Overshadowing the agenda are two nations not even present: Russia, uninvited over its involvement in the Ukraine crisis, and Greece, absent yet present over its brinkmanship.

“We have an ambitious agenda,” said the host, chancellor Angela Merkel, to journalists this week with her trademark dry humour. She defended the meeting from critics, saying “you can’t solve all problems in a Sunday and Monday”.

“But we are hopeful we can add another stone in the long line of stones to build a better world,” she said.

Alpine lockdown

As leaders head to their Alpine lockdown, with 17,000 local and federal police on duty,

Merkel’s officials have worked hard to reduce expectations.

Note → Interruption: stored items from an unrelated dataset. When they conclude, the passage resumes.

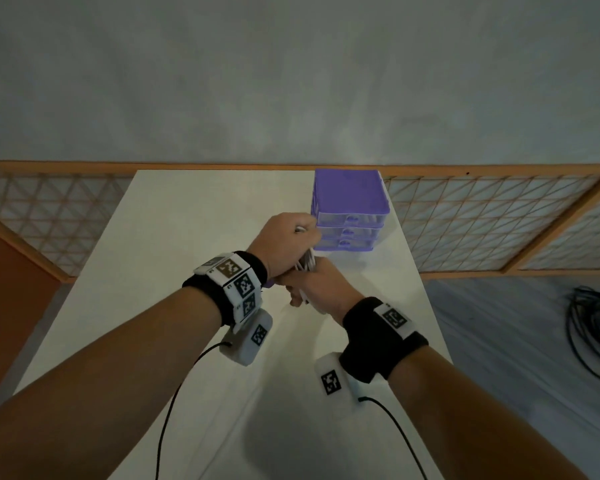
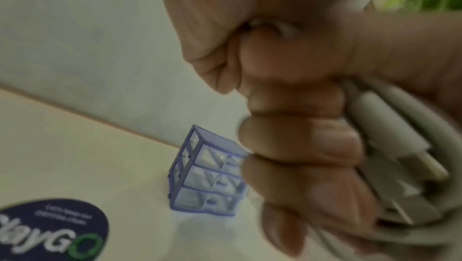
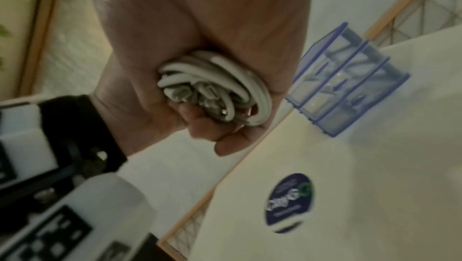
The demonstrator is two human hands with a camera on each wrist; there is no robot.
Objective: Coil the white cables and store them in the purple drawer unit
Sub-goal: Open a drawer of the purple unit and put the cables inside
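Only the purple drawer unit (image 1: 350, 209) stands on the table (image 1: 174, 244), its 3 drawers shut.

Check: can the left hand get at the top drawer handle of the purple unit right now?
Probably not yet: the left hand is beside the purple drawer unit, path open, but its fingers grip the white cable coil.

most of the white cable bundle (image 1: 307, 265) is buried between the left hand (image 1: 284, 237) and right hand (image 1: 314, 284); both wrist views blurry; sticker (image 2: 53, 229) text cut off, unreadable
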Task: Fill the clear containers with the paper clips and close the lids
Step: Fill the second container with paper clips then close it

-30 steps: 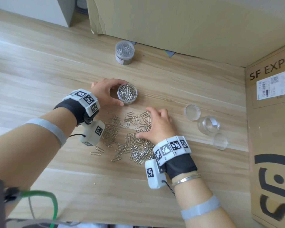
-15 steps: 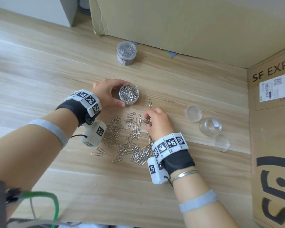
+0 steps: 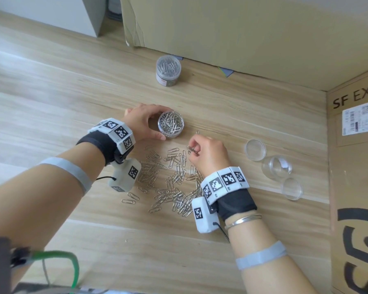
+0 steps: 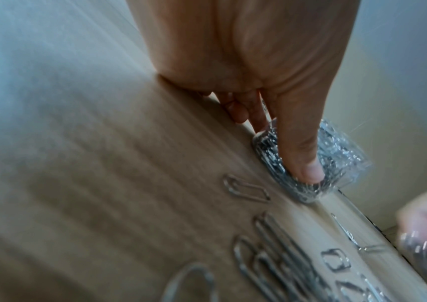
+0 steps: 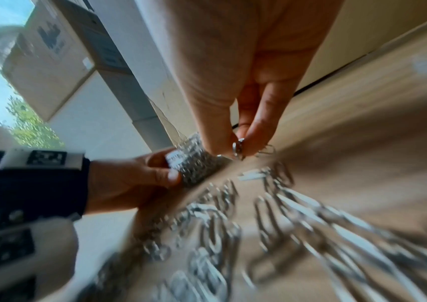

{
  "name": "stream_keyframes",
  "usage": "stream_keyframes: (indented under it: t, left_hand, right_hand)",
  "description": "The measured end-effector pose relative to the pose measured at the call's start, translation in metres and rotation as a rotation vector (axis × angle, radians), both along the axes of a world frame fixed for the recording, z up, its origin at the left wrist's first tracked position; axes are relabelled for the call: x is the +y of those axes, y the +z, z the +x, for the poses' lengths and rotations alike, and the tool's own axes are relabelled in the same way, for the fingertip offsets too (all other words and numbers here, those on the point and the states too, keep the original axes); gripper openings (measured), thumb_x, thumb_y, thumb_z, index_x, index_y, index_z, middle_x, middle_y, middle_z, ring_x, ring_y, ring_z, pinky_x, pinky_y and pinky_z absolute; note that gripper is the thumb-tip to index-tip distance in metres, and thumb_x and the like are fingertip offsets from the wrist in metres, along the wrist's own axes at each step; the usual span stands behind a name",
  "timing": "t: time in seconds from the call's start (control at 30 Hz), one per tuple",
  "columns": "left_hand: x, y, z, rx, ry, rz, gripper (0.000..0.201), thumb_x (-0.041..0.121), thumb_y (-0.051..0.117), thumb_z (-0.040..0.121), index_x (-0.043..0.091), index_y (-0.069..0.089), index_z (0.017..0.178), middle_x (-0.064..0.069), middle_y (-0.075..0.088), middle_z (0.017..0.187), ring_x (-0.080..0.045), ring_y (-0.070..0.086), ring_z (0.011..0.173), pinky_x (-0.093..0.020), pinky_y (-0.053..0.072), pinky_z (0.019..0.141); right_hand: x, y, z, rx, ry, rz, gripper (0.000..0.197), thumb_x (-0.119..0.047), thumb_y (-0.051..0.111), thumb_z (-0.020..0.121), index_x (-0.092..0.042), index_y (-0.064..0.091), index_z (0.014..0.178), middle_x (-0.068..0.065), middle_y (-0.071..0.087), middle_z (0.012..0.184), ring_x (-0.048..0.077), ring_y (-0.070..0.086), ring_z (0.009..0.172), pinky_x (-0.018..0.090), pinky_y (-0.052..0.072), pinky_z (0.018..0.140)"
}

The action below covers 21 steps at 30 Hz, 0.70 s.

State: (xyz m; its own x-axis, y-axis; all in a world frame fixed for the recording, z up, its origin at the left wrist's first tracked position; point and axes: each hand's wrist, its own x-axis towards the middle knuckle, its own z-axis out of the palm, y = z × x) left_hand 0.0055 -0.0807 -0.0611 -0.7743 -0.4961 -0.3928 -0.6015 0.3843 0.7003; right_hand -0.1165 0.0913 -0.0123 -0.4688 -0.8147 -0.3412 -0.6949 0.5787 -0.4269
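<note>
My left hand grips a clear round container that stands open and nearly full of silver paper clips; thumb and fingers wrap its wall. A loose pile of paper clips lies on the wooden table in front of it. My right hand is lifted just above the pile's far right edge and pinches a small bunch of clips between thumb and fingertips, a little right of the container.
A closed container full of clips stands at the back by a cardboard wall. An empty clear container and two clear lids lie to the right, near a cardboard box. One stray clip lies beside the held container.
My right hand went from lying flat on the pile to curling up, lifting a pinch of clips and moving toward the container. The left hand kept its hold.
</note>
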Motion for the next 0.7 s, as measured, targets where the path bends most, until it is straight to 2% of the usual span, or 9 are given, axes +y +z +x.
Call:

Memories are still fresh of the high hopes – eventually dashed – on climate change and developing country debt relief at the last German-hosted event in 2007.

But, in a sign of Germany’s growing global status, chancellor Merkel will meet US president Barack Obama before the meeting to discuss Ukraine, the resurgent Greek crisis and the TTIP transatlantic trade deal.

Obama and his officials will push ahead with their own Trans-Pacific trade talks and hold bilateral meetings, including with Britain’s David Cameron.

The first session Sunday will look at the global economy, the second on trade. After a working dinner, a concert and further bilateral meetings, Monday’s first working session will focus on energy and climate. Despite climate deadlock, some are hopeful the meeting can send a signal ahead of the upcoming climate talks in France.

Berlin and Paris are expected to make “zero carbon emissions” push at the meeting, against less-enthusiastic US, Canada and Japan.

A session on terrorism will hear contributions from the leaders of Iraq, Nigeria and Tunisia, to be followed by a working lunch on development issues of hunger and malnourishment – part of the UN’s next development plan.

Nuclear negotiations

Other security issues likely to be discussed include ongoing nuclear negotiations with Iran, the battle against Islamic State and the territorial standoff in the South China Sea.

Ahead of the meeting Merkel has defended the decision to exclude Russia from the meeting, reducing the G8 to G7. US officials say they expect lengthy discussions on the Ukraine crisis, and underscore the need for sanctions against Russia while talks continue for a diplomatic solution based on the two Minsk agreements of September 2014 and February 2015.

“I think we will affirm the importance of maintaining sanctions on Russia to incentivise full implementation of the Minsk agreement,” said Ben Rhodes, US deputy national security adviser for strategic communications.

Ahead of the meeting, estimated to cost €90,000 a minute, the One NGO fronted by U2 singer Bono floated outsized balloons of G7 leaders’ in front of Munich town hall to underline what they say is leaders’ love of hot air over real substance.

Lack of real progress on pressing issues has only fired up globalisation critics, who question the legitimacy of the meeting. Bavaria has refused permission for protest camps on public land, with local farmers reportedly leaned on to do the same.

Despite the security lockdown, and fears of riots among locals, politicians from the picturesque Garmisch region are hoping for tourism boost from summit coverage.